**Problem requirements:** Each line from the one holding "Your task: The" to the end of the data below must be output verbatim, with no other lines.

**Material provided:**
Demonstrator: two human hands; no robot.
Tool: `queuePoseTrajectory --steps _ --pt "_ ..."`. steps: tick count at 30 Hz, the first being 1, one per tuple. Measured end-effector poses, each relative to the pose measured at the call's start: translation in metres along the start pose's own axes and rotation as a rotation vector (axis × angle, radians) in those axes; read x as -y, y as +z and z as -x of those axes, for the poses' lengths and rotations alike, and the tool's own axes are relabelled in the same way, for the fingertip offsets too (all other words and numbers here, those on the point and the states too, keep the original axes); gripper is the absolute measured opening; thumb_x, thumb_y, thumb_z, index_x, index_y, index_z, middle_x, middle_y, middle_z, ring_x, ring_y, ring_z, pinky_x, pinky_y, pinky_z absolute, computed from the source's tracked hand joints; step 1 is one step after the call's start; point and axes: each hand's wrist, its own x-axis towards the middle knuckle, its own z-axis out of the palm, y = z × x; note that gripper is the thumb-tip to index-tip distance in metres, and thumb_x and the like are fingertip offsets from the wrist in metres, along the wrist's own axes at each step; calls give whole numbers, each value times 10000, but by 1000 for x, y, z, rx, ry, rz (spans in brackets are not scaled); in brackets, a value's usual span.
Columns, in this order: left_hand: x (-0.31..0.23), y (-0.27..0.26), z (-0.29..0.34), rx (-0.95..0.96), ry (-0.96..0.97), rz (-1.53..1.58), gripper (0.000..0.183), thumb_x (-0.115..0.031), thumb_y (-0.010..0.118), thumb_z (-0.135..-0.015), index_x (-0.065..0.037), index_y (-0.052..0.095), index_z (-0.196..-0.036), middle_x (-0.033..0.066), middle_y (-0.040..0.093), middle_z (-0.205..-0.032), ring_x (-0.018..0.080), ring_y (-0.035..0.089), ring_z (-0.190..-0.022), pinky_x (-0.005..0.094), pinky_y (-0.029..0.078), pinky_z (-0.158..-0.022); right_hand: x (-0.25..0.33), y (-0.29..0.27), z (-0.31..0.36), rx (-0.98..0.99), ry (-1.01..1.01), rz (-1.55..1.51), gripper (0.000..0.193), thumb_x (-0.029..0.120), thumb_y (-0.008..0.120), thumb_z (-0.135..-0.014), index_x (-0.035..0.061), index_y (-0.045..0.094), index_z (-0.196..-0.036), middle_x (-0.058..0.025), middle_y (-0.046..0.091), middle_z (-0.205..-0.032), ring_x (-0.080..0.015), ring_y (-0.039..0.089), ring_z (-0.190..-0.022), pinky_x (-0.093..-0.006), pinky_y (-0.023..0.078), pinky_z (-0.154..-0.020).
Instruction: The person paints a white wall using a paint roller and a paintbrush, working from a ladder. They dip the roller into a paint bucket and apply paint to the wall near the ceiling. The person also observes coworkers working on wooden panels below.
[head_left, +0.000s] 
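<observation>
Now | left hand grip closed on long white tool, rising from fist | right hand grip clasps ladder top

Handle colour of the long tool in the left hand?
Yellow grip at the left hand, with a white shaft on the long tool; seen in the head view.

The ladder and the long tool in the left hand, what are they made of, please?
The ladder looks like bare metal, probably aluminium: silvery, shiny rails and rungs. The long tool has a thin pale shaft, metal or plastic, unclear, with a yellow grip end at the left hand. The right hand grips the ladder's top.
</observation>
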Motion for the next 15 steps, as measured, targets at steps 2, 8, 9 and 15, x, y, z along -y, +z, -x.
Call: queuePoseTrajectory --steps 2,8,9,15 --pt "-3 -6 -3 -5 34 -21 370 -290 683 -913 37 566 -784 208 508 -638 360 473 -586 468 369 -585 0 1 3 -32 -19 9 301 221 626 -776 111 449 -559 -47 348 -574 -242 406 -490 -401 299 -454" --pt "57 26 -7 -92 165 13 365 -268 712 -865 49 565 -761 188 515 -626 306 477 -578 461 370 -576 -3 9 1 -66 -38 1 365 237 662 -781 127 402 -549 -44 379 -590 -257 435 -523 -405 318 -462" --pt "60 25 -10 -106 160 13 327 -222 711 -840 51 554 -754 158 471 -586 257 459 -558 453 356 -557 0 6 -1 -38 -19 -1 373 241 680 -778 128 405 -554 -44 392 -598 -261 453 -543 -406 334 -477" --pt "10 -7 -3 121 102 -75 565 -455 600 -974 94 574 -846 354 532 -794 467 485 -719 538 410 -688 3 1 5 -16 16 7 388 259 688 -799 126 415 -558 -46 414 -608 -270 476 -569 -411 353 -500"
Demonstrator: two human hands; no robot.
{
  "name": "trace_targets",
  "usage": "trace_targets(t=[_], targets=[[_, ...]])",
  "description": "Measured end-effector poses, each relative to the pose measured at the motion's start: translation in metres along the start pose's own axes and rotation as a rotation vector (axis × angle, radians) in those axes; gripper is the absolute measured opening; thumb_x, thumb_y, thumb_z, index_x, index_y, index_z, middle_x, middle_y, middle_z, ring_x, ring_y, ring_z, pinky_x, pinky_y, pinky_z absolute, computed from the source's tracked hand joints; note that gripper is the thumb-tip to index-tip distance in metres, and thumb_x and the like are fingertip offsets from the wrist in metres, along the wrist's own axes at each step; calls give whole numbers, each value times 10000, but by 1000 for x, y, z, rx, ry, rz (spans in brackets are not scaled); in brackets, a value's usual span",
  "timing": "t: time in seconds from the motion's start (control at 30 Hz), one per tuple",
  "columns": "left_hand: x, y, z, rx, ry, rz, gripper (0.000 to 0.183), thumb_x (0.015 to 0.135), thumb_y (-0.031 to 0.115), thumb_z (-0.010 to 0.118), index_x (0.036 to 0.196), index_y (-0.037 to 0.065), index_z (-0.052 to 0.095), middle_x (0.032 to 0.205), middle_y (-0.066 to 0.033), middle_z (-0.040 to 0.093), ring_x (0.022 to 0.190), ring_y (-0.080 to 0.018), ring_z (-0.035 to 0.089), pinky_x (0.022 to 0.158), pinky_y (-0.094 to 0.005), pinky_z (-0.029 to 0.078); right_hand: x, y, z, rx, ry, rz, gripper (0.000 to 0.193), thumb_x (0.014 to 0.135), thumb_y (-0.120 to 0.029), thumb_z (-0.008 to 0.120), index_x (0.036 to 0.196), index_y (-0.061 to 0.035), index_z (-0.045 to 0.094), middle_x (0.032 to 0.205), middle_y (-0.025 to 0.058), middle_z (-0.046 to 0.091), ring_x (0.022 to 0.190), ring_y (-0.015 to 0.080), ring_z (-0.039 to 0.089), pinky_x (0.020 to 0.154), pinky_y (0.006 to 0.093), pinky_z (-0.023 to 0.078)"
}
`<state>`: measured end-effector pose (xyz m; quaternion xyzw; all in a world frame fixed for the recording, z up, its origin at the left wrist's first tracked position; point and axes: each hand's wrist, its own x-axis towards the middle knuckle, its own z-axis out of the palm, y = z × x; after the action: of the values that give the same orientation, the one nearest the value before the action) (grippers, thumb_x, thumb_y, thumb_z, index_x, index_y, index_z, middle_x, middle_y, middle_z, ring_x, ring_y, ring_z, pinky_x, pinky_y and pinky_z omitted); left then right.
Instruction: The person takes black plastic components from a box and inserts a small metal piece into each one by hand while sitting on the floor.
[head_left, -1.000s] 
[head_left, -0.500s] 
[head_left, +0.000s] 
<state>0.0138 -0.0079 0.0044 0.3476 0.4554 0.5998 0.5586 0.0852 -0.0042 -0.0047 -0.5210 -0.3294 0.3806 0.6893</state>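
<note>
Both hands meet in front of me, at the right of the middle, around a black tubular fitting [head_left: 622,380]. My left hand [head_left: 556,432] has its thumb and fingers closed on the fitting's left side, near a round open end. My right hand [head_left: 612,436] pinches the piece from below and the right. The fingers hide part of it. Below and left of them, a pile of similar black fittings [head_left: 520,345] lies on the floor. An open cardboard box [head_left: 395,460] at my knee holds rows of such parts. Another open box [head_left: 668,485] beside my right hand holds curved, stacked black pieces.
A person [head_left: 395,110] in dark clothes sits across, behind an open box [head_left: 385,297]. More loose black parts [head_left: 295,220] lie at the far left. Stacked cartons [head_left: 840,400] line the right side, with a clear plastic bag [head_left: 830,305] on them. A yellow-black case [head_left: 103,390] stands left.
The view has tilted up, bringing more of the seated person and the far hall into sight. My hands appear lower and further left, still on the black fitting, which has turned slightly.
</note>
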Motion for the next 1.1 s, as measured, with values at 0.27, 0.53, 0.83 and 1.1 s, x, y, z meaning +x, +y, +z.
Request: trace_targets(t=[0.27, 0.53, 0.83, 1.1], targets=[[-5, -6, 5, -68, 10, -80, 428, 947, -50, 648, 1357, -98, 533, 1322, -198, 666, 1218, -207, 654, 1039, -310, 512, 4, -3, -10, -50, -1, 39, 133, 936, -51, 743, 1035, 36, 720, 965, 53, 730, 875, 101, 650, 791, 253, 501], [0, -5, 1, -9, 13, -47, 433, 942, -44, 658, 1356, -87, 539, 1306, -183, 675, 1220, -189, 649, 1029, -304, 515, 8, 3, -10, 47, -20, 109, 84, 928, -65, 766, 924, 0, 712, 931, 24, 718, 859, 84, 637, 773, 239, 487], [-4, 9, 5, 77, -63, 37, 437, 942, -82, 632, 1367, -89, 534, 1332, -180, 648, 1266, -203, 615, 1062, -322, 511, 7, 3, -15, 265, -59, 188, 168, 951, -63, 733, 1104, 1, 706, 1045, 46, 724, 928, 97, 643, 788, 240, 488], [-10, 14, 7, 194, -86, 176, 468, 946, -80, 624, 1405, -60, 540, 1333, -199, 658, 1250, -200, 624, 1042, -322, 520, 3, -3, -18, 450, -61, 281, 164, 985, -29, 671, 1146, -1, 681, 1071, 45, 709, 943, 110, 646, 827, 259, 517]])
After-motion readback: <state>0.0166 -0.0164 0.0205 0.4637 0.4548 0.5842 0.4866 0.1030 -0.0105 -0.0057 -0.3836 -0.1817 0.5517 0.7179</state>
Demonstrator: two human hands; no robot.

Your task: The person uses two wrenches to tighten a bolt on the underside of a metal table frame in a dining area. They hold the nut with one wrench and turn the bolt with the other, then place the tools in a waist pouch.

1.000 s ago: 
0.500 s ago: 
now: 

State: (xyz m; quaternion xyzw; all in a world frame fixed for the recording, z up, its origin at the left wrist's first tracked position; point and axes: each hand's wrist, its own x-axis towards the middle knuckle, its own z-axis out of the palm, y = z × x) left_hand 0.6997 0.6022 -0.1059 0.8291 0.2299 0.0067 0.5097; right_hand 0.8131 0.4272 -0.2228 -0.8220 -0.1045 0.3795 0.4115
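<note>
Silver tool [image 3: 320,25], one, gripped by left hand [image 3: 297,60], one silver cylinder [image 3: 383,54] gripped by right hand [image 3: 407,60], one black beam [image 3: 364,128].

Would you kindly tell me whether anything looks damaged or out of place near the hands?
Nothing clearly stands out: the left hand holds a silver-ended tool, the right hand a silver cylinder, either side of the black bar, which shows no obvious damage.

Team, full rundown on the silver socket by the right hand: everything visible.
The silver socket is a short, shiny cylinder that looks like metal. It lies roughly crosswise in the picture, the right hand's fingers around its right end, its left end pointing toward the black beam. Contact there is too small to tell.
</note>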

**Result for this task:**
Your task: The person uses two wrenches to tighten a bolt on the underside of a metal table frame in a dining area. They hold the nut with one wrench and turn the bolt with the other, then place the tools in a waist pouch.

1.000 s ago: 
0.500 s ago: 
now: 

State: (xyz m; quaternion xyzw; all in a world frame fixed for the recording, z up, its origin at the left wrist's first tracked position; point and axes: each hand's wrist, its own x-axis towards the middle knuckle, its own z-axis out of the palm, y = z × x) left_hand 0.6997 0.6022 -0.1059 0.8291 0.2299 0.0067 0.5097; right_hand 0.8131 0.4272 -0.2228 -0.8220 -0.1045 0.3795 0.4115
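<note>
Silver tool [image 3: 320,25], one, gripped by left hand [image 3: 297,60], one silver cylinder [image 3: 383,54] gripped by right hand [image 3: 407,60], one black beam [image 3: 364,128].

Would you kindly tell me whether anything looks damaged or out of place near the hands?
Nothing clearly stands out: the left hand holds a silver-ended tool, the right hand a silver cylinder, either side of the black bar, which shows no obvious damage.

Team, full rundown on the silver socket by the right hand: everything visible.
The silver socket is a short, shiny cylinder that looks like metal. It lies roughly crosswise in the picture, the right hand's fingers around its right end, its left end pointing toward the black beam. Contact there is too small to tell.
</note>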

The required output has now been supplied.